- _TASK ITEM_
Copy each entry as it stands, leaving nothing out.

- _EXCERPTED DATA_

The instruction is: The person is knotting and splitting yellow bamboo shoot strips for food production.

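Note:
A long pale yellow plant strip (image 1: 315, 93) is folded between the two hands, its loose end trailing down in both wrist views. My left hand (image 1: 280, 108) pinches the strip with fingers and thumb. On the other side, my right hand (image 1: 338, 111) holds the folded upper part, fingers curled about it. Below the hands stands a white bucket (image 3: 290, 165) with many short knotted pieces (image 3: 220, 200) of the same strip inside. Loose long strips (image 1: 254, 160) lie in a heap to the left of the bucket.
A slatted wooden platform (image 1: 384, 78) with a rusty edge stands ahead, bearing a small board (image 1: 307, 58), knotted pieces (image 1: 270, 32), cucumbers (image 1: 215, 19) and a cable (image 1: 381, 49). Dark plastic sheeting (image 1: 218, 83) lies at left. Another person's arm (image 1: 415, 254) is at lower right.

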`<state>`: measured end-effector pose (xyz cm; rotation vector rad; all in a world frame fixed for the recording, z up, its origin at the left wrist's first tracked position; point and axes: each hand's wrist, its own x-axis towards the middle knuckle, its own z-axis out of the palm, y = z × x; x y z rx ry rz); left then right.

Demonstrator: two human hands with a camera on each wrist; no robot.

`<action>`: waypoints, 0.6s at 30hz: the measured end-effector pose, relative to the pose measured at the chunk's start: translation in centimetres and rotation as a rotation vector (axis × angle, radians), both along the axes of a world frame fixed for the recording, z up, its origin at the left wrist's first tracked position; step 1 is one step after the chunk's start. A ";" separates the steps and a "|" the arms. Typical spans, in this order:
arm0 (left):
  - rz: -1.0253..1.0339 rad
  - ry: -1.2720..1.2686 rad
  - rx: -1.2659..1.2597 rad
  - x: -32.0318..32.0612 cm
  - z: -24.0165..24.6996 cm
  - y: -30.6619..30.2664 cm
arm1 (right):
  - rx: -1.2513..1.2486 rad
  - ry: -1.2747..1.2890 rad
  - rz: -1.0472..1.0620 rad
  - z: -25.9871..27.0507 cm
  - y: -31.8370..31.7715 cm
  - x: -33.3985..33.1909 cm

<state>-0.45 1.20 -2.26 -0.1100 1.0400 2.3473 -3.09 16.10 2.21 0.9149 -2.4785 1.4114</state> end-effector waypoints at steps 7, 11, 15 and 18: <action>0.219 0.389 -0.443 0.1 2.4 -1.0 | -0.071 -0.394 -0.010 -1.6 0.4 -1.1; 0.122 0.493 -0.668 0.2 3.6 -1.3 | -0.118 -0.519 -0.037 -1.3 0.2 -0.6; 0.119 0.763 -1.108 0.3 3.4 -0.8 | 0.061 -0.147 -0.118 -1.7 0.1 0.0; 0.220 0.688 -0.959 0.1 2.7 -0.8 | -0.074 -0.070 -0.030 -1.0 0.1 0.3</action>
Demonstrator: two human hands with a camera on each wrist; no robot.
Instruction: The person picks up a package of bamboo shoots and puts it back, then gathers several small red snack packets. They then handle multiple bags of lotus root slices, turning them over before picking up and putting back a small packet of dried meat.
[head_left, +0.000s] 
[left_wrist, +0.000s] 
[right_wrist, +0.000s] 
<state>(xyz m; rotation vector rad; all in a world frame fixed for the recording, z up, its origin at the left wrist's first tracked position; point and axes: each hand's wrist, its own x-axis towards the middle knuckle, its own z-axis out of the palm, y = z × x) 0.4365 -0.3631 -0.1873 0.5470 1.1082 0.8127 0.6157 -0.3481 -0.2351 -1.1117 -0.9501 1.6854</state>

- _ANSWER TO THIS TASK_
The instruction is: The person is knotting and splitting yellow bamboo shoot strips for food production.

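Note:
A long pale yellow plant strip (image 1: 315, 93) is folded between the two hands, its loose end trailing down in both wrist views. My left hand (image 1: 280, 108) pinches the strip with fingers and thumb. On the other side, my right hand (image 1: 338, 111) holds the folded upper part, fingers curled about it. Below the hands stands a white bucket (image 3: 290, 165) with many short knotted pieces (image 3: 220, 200) of the same strip inside. Loose long strips (image 1: 254, 160) lie in a heap to the left of the bucket.
A slatted wooden platform (image 1: 384, 78) with a rusty edge stands ahead, bearing a small board (image 1: 307, 58), knotted pieces (image 1: 270, 32), cucumbers (image 1: 215, 19) and a cable (image 1: 381, 49). Dark plastic sheeting (image 1: 218, 83) lies at left. Another person's arm (image 1: 415, 254) is at lower right.
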
`<state>`: measured end-effector pose (xyz cm; rotation vector rad; all in a world frame fixed for the recording, z up, its origin at the left wrist's first tracked position; point and axes: each hand's wrist, its own x-axis towards the middle knuckle, its own z-axis out of the palm, y = z × x; x y z rx ry rz); left then right.

Demonstrator: two human hands with a camera on each wrist; no robot.

`<action>`: waypoints, 0.6s at 30hz: the measured end-effector pose, relative to the pose measured at the chunk's start: translation in centimetres and rotation as a rotation vector (axis × angle, radians), both along the axes of a world frame fixed for the recording, z up, its origin at the left wrist's first tracked position; step 1 is one step after the chunk's start. A ";" separates the steps and a "|" the arms. Typical spans, in this order:
arm0 (left):
  - rz: -1.0253..1.0339 rad
  - ry: -1.2720..1.2686 rad
  - rx: -1.2659..1.2597 rad
  - x: -32.0318..32.0612 cm
  - z: -24.0165..24.6996 cm
  - y: -30.6619..30.2664 cm
arm1 (right):
  - rx: -1.2513..1.2486 rad
  - ry: -1.2747..1.2890 rad
  - rz: -1.0472..1.0620 rad
  - z: -25.9871..27.0507 cm
  - y: -31.8370..31.7715 cm
  - x: -33.3985..33.1909 cm

<state>-0.45 1.20 -2.26 -0.1100 1.0400 2.3473 -3.09 16.10 2.21 0.9149 -2.4785 1.4114</state> end-effector waypoints at steps 7, 11, 15 and 18: <action>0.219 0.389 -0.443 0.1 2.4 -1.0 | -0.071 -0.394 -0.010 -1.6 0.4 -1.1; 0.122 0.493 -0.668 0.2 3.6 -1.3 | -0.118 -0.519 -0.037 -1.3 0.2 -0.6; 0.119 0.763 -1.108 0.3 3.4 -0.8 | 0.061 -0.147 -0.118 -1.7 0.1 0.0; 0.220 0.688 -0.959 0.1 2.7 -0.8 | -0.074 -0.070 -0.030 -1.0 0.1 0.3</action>
Demonstrator: two human hands with a camera on each wrist; no robot.
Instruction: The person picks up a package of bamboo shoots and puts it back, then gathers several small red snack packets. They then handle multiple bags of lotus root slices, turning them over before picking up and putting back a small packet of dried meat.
[head_left, +0.000s] 
[left_wrist, +0.000s] 
[right_wrist, +0.000s] 
<state>(xyz m; rotation vector rad; all in a world frame fixed for the recording, z up, its origin at the left wrist's first tracked position; point and axes: each hand's wrist, its own x-axis towards the middle knuckle, its own z-axis out of the palm, y = z × x) 0.4365 -0.3631 -0.1873 0.5470 1.1082 0.8127 0.6157 -0.3481 -0.2351 -1.1117 -0.9501 1.6854</state>

What has been written completes the answer.